Aku harus bertekuk lutut seperti apa.
Setelah aku tau dari banyak orang orang yang dekat denganmu.
Isi dalam makna dan arti kehadiranmu, dan Dunia ini.
Banyak Aturan dan begitu banyak toleransimu.
Banyak tragedi dan banyak cerita yang menginspirasi selaku contoh akan kehadiran dirimu itu nyata adanya.
Akan tetapi aku selalu bertanya.
Aku harus berbuat apa...
Setelah aku tau jalanku terlalu jauh dari tempat PULANG.
Sehingga mencari jalan pulang saja aku tidak sanggup untuk menoleh kebelakang dan memandang lurus jalanan.
Bahkan pencarian ini seperti mencari sehelai benang diatas awan.

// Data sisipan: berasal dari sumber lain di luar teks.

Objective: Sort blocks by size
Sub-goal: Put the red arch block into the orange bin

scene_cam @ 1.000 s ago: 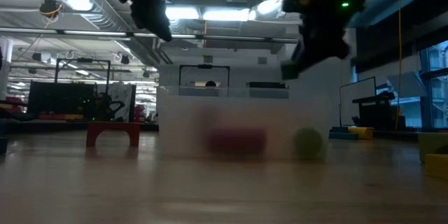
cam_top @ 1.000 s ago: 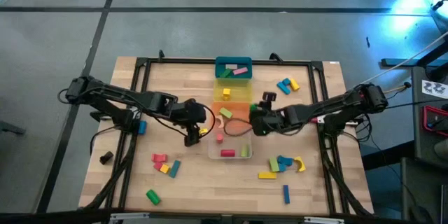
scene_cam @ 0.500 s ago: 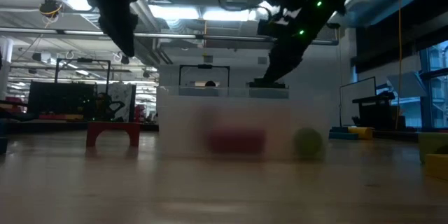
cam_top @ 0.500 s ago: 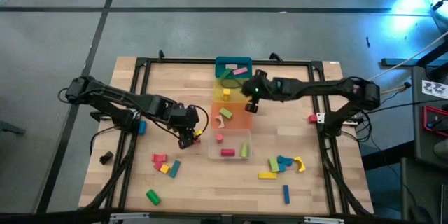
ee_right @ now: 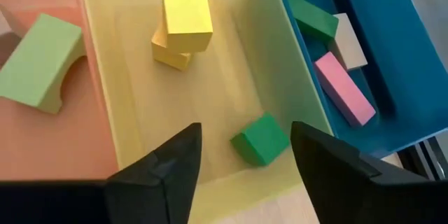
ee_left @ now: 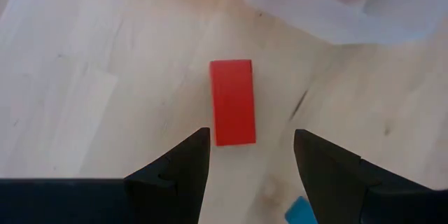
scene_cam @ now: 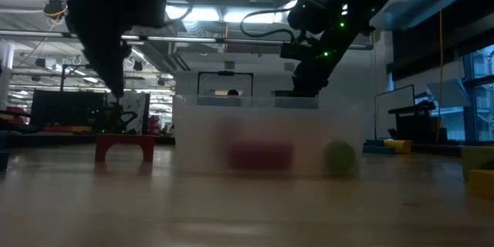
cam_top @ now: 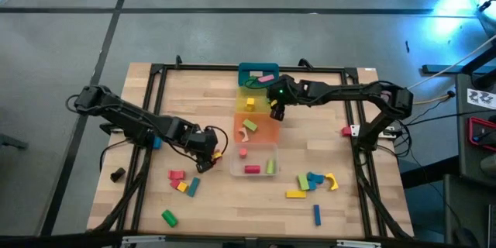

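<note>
My left gripper [cam_top: 205, 159] is open, low over the table just left of the clear bin [cam_top: 236, 169]. A red bar block [ee_left: 232, 101] lies flat on the wood ahead of its fingertips [ee_left: 248, 150]. My right gripper [cam_top: 275, 112] is open and empty [ee_right: 241, 150], above the yellow bin [ee_right: 133, 126]. That bin holds a green cube [ee_right: 260, 138] and two stacked yellow cubes [ee_right: 183, 24]. The teal bin [ee_right: 392, 63] holds green, tan and pink bars. The orange bin [ee_right: 42, 147] holds a light green arch [ee_right: 42, 59].
The four bins stand in a row from the far edge to the middle [cam_top: 256, 97]. Loose blocks lie near left [cam_top: 182, 182], near right [cam_top: 314, 180] and far right [cam_top: 318, 93]. A red arch [scene_cam: 123, 147] stands left of the clear bin [scene_cam: 255, 135] in the low view.
My right gripper has swung from beside the clear bin toward the far edge and now hangs over the yellow bin. My left gripper has moved a little toward the table's near left.
</note>
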`<state>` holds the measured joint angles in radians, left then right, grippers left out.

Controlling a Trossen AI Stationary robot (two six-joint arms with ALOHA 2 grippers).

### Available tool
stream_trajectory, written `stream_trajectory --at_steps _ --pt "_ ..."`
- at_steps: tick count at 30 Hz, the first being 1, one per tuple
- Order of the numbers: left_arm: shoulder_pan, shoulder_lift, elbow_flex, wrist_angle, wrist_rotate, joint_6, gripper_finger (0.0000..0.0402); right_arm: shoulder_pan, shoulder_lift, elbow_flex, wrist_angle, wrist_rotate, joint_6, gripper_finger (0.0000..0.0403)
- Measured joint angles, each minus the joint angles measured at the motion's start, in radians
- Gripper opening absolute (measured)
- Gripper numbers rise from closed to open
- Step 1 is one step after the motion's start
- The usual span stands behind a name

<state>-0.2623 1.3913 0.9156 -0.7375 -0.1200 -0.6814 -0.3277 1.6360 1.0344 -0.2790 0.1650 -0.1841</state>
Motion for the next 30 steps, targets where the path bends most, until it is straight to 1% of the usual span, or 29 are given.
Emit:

Mataku terpejam saat mengingatmu.
Tanganku beriram ketika menyebut namamu.
kakiku bertekuk lutut sujud saat memanggil namamu.
Tapi kenapa....
Kenapa aku tidak bisa selamanya tenang dalam keramaian bersamamu.
Menangis dalam kegembiraan saat aku dalam dekapanmu.
Bahagia dalam kesusahan saat ada disisimu.
Terbangun saat terlelap dalam pangkuanmu.
Aku hanya ingin Pulang...
Tidak lebih dari itu...
Pulang dengan maaf yang terdalam.
Pulang dengan cahayayang cukup.
Pulang dengan keikhlasan tanganmu.
pulang dengan sambutan nikmatmu.
Bukan ancamanmu yang aku ingin terima.
Aku takut TUHAN....
Bantu aku Menemukan Jalan Pulang.
Karena aku sedang Mencari Jalan Pulang.